While browsing on Ancestry.com, I found this wonderful story by Maxine Elliott Gilliam. jdhardin originally posed this story on the Hardin family tree. (1) It’s always a happy moment when we find the work of other family researchers. To this post with the story from Mrs. Gilliam, I’ve added pictures of our shared Elliott ancestors. The captions with the pictures are mine, as are any errors in the posting.
With a Google search, the only Maxine Gilliam located had recently passed away. However, another cousin gave me the correct email address for our Maxine Elliott Gilliam, who is still working on genealogy. This story is used with her permission.
James Monroe Elliott and Margaret Eoff met and married in Tennessee, then moved to Izard County, Arkansas. He was 45 years old, when he enlisted with the Confederate Army, leaving Margaret at home with 11-12 children. They went on to have 15 children. James had at least one child with another woman before he married Margaret. See my earlier blog for details on his war service.
Home Front Solider. Margaret didn’t have a military uniform. She wore a faded print dress covered by a stained, faded apron as she performed her duties. She may or may not have had shoes on her feet and if she had them they were not stylish. She served at home in the remote, rocky mountains of north central Arkansas while Monroe was away fighting the Civil War. She was home alone with eleven or twelve children to care for.
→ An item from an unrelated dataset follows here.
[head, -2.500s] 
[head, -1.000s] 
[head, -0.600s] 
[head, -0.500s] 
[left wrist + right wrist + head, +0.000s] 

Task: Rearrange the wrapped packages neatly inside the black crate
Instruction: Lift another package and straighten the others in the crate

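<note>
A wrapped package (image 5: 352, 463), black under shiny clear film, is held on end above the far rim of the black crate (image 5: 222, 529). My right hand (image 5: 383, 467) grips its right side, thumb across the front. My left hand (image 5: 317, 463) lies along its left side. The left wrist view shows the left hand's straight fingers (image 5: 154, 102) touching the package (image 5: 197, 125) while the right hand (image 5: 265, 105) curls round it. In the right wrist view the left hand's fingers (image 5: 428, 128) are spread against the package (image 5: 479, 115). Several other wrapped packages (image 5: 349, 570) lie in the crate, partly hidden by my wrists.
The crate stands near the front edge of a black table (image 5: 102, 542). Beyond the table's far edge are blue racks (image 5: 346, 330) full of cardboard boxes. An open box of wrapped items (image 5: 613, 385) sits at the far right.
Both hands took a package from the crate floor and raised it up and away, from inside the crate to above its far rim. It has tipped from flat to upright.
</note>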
Cooking and Washing. She cooked on a wood stove, did laundry with a rub board and a black wash pot, and ironed with sad irons. Her fate was no different than thousands of other women of her day. Their water was carried in buckets from a creek or spring. She was no doubt several miles from the nearest store which probably was not a major inconvenience since there were little goods to be bought even if she happened to have the cash. Their food was what they raised and ate fresh and canned, dried and salted down what they could.
Food. Salt was a very scarce item and that was the only way they had to preserve fish, wild game, pork and beef. I can imagine her sending the two oldest boys, the twins William and James, into the woods to kill turkeys, rabbits, deer, quail and other wild game for their food supply. She must have waited anxiously for their return since they were only 14 years old and there was “fightin’ in them thar hills”. The girls had to walk through woods to get to the creek for water. There were many outlaws and bandits raiding homes and taking what they wanted, besides the Union soldiers. When game or domestic animals were killed, they had to be butchered and preserved which is no small chore.
Clothing. Their clothing was made at home either with or without a very primitive sewing machine. They raised the flax and cotton, spun the yarn and wove the fabrics that became their clothing.
Home and Homelife. The winters were very cold and wet. Their house, of course, was not insulated and probably had large cracks in the walls. Their heat was from wood. The summers were miserably hot and storms occurred very frequently. Can you imagine her fear and that of the children when they saw strangers approaching? If they ever went anyplace it was to church or to visit a neighbor and both probably happened infrequently.
Health Care: There were no doctors available so when she or one of the children were sick or injured Margaret had the responsibility of taking care of them. Modern medicines of course were not available so she had to depend on old home remedies that had been passed down from generation to generation. In her day every mother had her “good” needle and a spool of white silk thread so she could sew up the cuts that required stitches. I wonder how many sleepless nights she had with sick children and then assumed her regular duties with the rising of the sun.
Travel: All travel was done by horseback or horse and wagon on rough rocky narrow roads winding through the mountains. During the winter there was snow and ice on those roads on many occasions.
Isolation: Can you imagine how dark the nights were with no streetlights and so many trees around to cast shadows even when there was moonlight? How quiet the nights were with no auto traffic, trains, etc. to break the silence. The sounds of wild animals (some of them frightening) were the only night sounds. There were bears, mountain lions and wolves to break the dead silence of night.
Communication: Communication with the outside world was not a common occurrence. The mail was very slow and infrequent. Of course, there were no newspapers thrown in the front yard every morning, no radios, no TVs, no telephones and no e-mail. News, even where it was heard, had to be evaluated since there are always lots of rumors in war time to frighten people or to help carry out military plans.
Children: The children had a rough childhood compared to children of our day. They had a lot to overcome in growing up. This is bound to have affected their personalities for the rest of their lifetime.
Heroine: Margaret will not be written up in any history book as a heroine, but she and thousands of other women of her day deserve our respect, admiration and understanding. Let us give her honor!
And let’s give honor to Maxine Elliott Gilliam for her genealogy work, much appreciated by the current and future generations of researchers.